**Importing Required Libraries**

In [1]:
from tqdm import tqdm
from google_play_scraper import Sort, reviews, app
import json

from pygments import highlight
from pygments.lexers import JsonLexer
from pygments.formatters import TerminalFormatter 

import pandas as pd

import warnings
warnings.filterwarnings('ignore')

**Let's use the apps again for reviews that fit the criteria from the Productivity category.**

In [2]:
app_packages = [
  'com.jio.myjio',
  'share.sharekaro.pro',
  'com.speedifylink.fastest',
  'com.mventus.selfcare.activity',
  'com.document.reader.pdfreader.pdf',
  'com.downlood.sav.whmedia',
  'com.cambyte.okenscan',
  'com.digilocker.android',
  'com.nic.mparivahan',
  'com.taymay.pdf.scanner',
  'cn.wps.moffice_eng',
  'com.documentreader.documentapp.filereader',
  'com.lightning.safespeed',
  'com.cv.docscanner',
  'com.adobe.reader'
]

**Let's scrape the reviews for each app. We can satisfy the first requirement by using the scraping package option to filter the review score. For the second, we'll sort the reviews by their helpfulness, which are the reviews that Google Play thinks are most important. Just in case, we'll get a subset from the newest, too.**

In [3]:
app_reviews = []
for app_link in tqdm(app_packages):
    for score in list(range(1, 6)):
        for sort_order in [Sort.MOST_RELEVANT, Sort.NEWEST]:
            try:
                rvs, _ = reviews(
                app_link,
                lang='en',
                country='in',
                sort=sort_order,
                count= 200 if score == 3 else 100,
                filter_score_with=score
                )
                for r in rvs:
                    r['sortOrder'] = 'most_relevant' if sort_order == Sort.MOST_RELEVANT else 'newest'
                    r['appId'] = app_link
                app_reviews.extend(rvs)
            except:
                print("App reviews not found(404).")
                

100%|██████████████████████████████████████████████████████████████████████████████████| 15/15 [02:54<00:00, 11.63s/it]

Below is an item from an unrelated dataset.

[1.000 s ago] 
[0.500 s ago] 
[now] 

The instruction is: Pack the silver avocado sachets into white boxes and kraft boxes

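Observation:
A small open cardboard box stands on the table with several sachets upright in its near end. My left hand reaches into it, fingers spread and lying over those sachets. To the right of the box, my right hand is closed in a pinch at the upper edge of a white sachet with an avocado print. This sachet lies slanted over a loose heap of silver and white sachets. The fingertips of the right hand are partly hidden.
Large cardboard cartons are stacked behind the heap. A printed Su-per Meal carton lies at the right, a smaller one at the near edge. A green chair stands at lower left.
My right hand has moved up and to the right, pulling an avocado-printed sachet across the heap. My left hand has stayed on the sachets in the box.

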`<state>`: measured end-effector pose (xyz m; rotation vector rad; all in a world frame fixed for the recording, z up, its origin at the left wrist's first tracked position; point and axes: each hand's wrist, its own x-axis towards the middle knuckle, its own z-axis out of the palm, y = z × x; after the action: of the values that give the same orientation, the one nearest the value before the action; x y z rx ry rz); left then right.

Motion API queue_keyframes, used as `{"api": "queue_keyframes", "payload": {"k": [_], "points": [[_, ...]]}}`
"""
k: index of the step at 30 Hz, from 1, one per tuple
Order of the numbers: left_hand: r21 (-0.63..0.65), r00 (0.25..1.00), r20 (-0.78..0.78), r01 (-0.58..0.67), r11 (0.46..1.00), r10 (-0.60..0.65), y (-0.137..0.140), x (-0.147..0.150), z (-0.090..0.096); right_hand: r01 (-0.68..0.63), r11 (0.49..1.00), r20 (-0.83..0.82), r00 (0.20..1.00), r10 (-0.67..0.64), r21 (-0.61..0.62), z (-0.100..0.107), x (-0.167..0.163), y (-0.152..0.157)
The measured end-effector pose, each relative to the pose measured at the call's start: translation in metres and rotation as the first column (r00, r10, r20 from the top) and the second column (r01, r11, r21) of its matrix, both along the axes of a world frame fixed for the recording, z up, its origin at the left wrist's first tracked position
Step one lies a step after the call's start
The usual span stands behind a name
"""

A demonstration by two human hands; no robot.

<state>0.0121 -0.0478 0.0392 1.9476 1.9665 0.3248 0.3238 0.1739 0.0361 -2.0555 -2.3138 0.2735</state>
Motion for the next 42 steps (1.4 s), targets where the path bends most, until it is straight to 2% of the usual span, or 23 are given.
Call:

**We got the reviews for all 15 apps. Let's write a helper function that prints JSON objects a bit better.**

In [4]:
def print_json(json_object):
    json_str = json.dumps(
    json_object,
    indent=2,
    sort_keys=True,
    default=str
    )
    print(highlight(json_str, JsonLexer(), TerminalFormatter())) 

In [5]:
print_json(app_reviews[0])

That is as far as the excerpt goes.